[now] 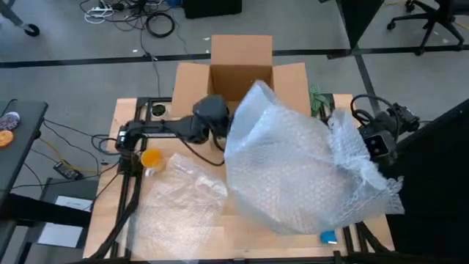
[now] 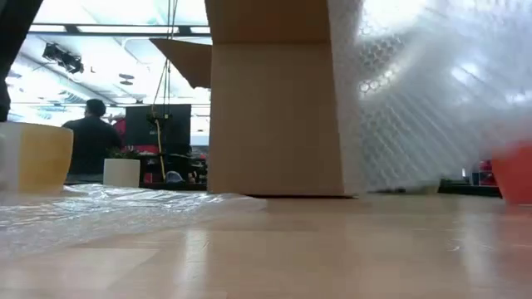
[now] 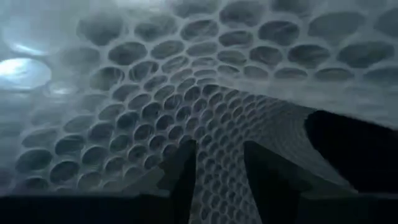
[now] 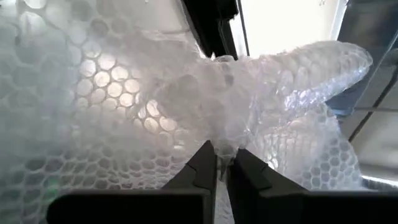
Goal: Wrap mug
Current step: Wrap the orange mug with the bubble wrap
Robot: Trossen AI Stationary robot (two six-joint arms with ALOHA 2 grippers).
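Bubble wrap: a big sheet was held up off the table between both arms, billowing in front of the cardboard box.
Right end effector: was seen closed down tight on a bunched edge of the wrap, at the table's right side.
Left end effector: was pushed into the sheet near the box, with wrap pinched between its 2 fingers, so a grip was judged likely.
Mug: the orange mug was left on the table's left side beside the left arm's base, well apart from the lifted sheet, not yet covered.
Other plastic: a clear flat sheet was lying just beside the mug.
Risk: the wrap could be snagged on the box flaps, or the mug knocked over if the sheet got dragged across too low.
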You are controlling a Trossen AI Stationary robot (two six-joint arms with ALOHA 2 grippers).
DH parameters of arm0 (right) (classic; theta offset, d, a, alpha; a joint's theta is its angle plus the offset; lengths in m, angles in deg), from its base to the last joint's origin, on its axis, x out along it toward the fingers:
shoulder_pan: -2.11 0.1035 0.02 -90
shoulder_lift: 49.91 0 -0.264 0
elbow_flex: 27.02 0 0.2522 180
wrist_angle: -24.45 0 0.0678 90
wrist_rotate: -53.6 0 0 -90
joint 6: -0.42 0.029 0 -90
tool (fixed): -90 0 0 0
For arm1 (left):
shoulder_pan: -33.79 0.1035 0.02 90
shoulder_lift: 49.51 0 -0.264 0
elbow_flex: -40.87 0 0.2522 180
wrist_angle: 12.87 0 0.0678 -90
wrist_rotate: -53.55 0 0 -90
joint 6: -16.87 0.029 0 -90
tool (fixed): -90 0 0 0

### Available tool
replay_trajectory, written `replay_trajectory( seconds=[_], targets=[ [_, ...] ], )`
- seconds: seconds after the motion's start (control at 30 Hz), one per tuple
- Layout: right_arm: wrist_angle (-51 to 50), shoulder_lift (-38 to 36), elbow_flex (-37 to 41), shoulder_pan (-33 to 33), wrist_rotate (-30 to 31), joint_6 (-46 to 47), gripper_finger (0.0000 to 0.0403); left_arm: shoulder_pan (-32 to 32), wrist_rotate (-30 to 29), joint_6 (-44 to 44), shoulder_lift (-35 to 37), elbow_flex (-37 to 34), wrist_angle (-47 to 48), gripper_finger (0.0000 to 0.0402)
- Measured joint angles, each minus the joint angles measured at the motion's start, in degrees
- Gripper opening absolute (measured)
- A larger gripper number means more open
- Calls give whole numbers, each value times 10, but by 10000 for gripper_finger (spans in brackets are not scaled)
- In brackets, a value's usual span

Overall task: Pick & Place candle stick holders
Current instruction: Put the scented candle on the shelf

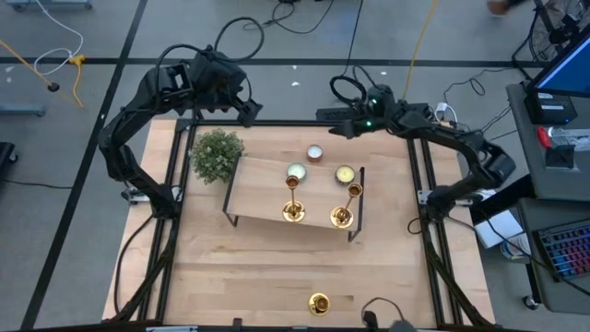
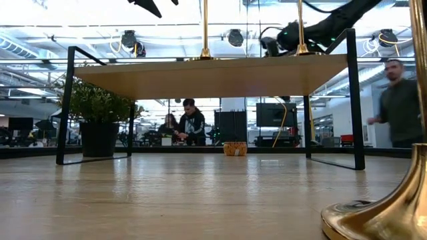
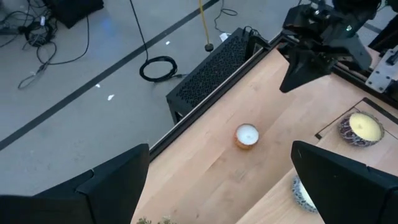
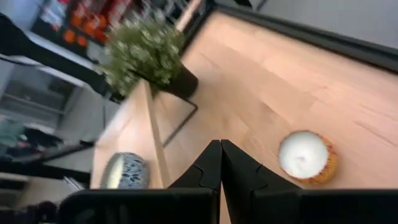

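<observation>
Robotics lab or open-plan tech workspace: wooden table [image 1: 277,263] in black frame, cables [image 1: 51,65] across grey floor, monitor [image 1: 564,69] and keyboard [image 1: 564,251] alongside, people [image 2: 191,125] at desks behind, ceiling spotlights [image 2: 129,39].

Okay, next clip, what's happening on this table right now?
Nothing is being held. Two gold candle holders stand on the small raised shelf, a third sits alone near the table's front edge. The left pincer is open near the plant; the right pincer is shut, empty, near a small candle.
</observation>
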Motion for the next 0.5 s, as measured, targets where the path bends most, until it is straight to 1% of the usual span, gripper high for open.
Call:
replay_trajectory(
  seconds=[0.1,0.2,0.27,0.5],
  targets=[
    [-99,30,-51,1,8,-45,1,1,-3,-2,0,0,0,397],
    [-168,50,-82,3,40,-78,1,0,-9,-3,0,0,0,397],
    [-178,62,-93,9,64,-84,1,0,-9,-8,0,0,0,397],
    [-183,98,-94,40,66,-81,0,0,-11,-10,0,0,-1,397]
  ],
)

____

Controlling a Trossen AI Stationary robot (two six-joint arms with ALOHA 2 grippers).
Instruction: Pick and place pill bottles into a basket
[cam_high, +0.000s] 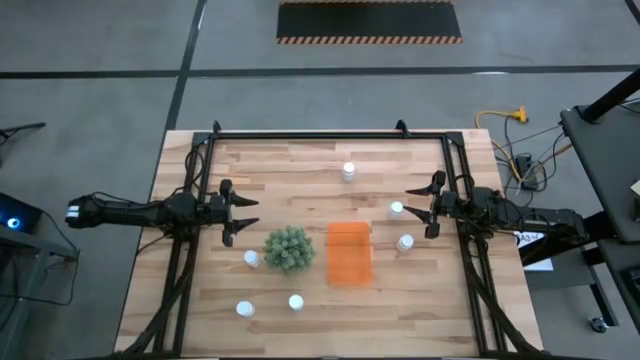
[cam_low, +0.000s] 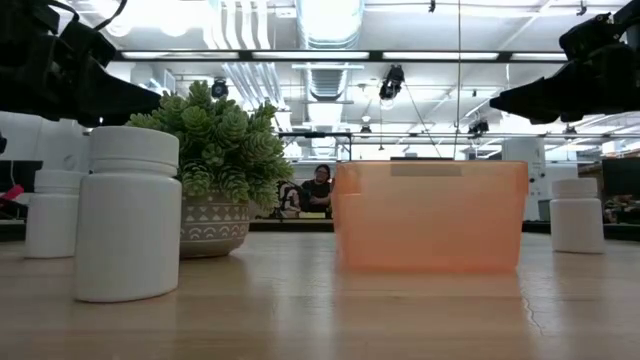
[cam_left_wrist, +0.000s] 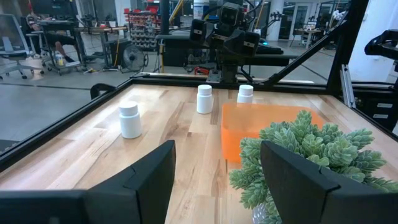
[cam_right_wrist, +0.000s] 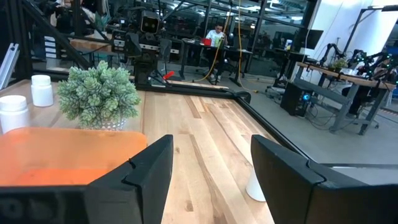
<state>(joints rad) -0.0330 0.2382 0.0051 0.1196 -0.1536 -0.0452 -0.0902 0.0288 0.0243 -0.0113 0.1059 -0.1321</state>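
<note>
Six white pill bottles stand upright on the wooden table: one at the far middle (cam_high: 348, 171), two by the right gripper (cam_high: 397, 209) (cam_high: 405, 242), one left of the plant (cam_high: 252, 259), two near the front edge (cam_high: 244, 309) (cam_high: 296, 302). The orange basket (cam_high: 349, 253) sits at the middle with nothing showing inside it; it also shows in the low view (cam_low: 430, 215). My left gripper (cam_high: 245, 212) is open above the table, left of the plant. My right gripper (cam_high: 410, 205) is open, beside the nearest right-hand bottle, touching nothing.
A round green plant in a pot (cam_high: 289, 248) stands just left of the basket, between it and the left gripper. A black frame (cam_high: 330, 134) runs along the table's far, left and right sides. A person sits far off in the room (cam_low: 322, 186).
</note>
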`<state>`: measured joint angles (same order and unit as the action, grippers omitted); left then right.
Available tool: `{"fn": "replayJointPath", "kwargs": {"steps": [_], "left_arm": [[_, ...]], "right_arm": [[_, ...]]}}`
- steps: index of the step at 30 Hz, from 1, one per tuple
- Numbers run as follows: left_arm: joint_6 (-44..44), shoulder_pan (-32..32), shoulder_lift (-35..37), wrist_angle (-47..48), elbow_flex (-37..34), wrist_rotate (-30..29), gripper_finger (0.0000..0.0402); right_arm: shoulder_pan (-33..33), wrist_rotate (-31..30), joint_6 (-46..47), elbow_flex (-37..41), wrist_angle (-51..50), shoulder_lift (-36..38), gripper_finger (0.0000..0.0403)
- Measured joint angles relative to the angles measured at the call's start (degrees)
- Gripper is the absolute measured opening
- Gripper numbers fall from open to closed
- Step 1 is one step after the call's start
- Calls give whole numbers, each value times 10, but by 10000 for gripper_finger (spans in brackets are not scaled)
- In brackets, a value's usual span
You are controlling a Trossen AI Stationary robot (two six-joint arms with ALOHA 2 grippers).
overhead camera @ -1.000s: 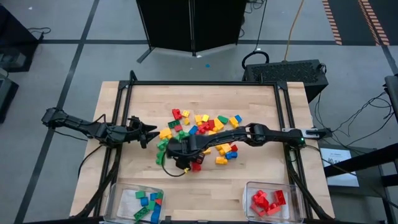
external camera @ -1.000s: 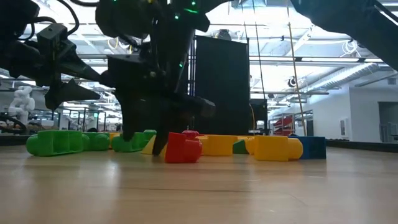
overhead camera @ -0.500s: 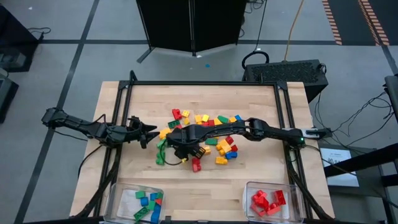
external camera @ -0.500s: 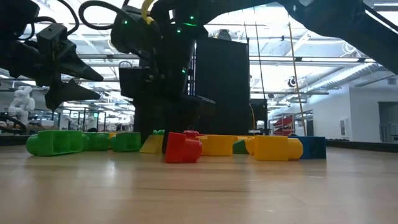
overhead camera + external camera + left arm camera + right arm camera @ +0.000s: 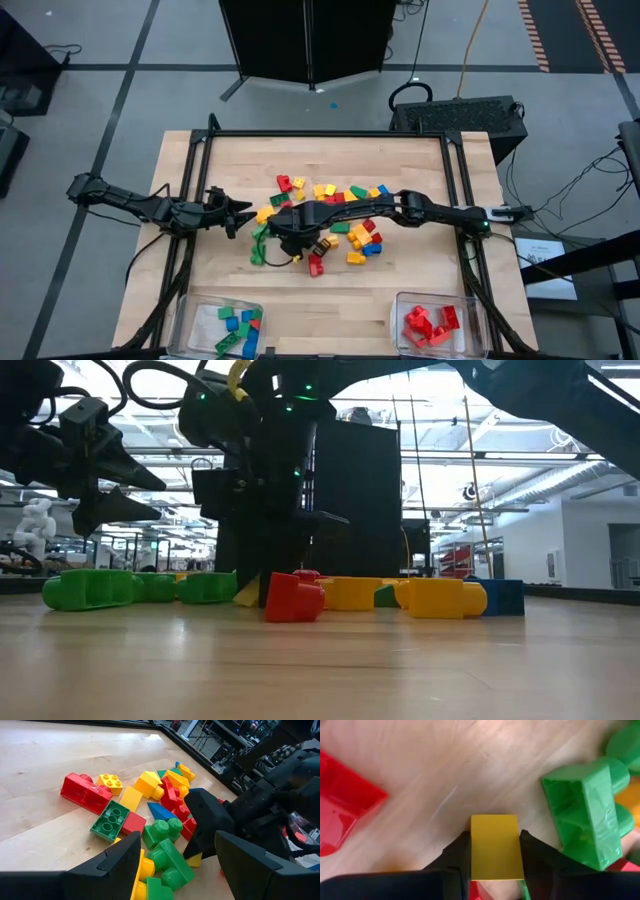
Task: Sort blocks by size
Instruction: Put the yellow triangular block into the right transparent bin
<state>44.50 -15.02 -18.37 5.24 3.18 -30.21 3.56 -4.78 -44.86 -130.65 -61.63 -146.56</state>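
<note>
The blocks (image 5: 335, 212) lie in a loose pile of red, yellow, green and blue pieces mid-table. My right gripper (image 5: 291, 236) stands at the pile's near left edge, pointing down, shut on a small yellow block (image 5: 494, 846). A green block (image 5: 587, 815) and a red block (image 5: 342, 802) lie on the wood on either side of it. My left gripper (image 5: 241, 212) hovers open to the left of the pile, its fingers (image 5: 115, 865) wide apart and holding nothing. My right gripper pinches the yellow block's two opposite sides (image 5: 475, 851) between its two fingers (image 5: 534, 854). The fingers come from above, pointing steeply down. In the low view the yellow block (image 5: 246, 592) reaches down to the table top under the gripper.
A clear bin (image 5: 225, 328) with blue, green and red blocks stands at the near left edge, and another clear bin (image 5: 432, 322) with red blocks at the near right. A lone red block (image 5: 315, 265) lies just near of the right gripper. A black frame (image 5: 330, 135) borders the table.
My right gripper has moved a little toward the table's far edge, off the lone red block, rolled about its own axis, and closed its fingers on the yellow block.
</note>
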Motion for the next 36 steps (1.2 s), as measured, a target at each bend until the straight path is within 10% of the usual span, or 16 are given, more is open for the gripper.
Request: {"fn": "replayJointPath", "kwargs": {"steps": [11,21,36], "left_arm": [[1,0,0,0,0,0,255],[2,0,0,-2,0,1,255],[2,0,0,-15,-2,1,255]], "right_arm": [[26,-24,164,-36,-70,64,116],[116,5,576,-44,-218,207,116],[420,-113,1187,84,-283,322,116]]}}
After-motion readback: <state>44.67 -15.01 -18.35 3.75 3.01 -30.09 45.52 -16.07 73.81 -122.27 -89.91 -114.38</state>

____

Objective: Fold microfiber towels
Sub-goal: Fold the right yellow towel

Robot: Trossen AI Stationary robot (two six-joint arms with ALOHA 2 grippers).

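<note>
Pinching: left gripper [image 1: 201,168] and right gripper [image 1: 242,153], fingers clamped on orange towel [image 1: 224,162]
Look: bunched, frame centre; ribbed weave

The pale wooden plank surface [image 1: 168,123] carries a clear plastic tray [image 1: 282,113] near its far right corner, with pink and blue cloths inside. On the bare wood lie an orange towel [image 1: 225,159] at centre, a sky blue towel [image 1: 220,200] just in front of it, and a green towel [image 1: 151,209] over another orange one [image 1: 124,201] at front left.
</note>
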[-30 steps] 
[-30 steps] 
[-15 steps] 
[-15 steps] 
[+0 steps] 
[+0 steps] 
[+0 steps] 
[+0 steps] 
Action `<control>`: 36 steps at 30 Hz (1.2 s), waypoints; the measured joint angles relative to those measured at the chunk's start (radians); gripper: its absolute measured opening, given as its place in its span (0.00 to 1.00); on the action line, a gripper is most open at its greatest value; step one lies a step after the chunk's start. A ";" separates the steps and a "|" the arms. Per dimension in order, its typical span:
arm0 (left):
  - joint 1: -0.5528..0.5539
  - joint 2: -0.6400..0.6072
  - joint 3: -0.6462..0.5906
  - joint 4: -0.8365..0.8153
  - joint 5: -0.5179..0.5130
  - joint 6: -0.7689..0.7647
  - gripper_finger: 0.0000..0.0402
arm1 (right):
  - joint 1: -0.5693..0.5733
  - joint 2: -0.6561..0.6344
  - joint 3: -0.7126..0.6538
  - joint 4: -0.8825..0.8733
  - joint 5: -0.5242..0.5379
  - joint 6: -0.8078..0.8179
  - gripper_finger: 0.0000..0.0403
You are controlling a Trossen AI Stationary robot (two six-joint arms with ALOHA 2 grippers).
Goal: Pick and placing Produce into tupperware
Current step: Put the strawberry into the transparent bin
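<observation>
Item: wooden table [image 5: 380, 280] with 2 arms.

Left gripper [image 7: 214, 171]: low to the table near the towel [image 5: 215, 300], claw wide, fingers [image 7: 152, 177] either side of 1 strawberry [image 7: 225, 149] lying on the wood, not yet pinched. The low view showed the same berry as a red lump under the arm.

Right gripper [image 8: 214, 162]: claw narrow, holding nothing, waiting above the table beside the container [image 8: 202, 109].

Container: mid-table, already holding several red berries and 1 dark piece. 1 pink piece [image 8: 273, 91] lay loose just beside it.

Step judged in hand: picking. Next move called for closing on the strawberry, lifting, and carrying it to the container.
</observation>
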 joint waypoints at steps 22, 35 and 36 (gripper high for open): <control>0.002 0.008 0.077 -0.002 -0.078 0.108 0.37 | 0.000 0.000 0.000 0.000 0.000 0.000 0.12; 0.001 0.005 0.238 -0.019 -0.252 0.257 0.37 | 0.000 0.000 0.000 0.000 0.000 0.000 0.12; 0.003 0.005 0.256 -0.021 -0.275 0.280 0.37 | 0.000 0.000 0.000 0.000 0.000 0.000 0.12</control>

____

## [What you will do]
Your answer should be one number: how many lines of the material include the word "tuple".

## [Your solution]
2